“It’s hard not to believe that this is in some way a political statement,” said one opponent, 72-year-old Lorna Salzman of Brooklyn. “I think it can very easily deteriorate into something that people could see as confrontational.”
Debbie Almontaser expected the reaction. The longtime New York City educator, a Muslim of Yemeni background, will be leading the soon-to-open Khalil Gibran International Academy. She has done extensive interfaith and cultural work to fight stereotypes about Arabs and Muslims in the post-Sept. 11 world.
The school is named after the famed Lebanese-American Christian poet who promoted peace. It would be one of a few nationwide that incorporate the Arabic language and culture.

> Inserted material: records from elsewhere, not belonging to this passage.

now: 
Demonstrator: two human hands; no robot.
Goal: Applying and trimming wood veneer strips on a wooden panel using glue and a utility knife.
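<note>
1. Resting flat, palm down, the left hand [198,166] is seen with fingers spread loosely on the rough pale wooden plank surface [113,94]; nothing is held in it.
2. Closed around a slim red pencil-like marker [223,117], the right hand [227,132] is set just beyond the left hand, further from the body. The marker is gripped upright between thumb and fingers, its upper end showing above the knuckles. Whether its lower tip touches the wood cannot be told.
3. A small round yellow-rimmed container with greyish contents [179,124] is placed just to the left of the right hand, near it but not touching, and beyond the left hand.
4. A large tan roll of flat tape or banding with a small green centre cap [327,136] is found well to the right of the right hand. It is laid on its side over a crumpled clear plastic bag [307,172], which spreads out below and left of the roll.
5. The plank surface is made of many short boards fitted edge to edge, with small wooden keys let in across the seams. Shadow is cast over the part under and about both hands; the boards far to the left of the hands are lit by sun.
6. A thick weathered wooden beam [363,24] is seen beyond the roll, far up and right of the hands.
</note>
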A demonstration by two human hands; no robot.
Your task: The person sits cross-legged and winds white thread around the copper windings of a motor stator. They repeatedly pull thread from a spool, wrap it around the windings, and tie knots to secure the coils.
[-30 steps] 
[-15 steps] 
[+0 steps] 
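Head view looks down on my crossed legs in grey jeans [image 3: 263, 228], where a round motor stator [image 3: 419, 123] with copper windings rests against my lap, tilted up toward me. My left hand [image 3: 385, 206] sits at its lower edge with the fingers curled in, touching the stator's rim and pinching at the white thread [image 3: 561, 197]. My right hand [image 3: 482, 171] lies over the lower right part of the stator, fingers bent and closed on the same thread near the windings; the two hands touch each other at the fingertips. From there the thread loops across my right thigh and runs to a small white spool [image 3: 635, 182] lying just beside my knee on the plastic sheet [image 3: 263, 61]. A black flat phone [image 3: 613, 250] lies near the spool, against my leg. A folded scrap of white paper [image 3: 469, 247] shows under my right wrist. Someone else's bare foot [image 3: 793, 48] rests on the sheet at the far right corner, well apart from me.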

Almontaser and city Department of Education officials say the curriculum will be in line with basics required from public schools while integrating elements of its theme.
For instance, the crucial role of Arabs in developing algebra would be explored in math. In history, students may study Egypt’s extraordinary past. And, of course, Arabic will be offered as a second language, at a time when Arabic speakers are in great demand in a number of fields. The goal is to eventually teach half of the classes in Arabic.
New York already has schools specializing in Asian culture and Chinese language, and is opening one that centers on Latin-American culture. When the education department revealed plans for the Arabic school earlier this year, the reaction was fierce on right-wing Web sites.
Daniel Pipes, a conservative commentator who frequently rails against militant Islam, wrote on his blog: “In principle it is a great idea – the United States needs more Arabic-speakers. In practice, however, Arabic instruction is heavy with Islamist and Arabist overtones and demands.”
I suppose I should know more about Daniel Pipes by now. I have to question his statement that Arabic instruction is “heavy with Islamist and Arabist overtones and demands.” What does he even mean by that?
I’ve heard similar statements before. In fact, a large part of why the State Department was ignored by the neocons when it came to their “planning” for the Middle East is the prevailing belief that everyone who learns or knows Arabic is irrationally biased towards the Arab world and against Israel.
“Teachers are going to be expected to provide students with multiple perspectives on whatever the issue is,” Almontaser said. “Students will, through the critical-thinking skills that they will develop, make informed decisions on the perspective that they want to believe. It’s going to be quite difficult to do, but that is a priority.”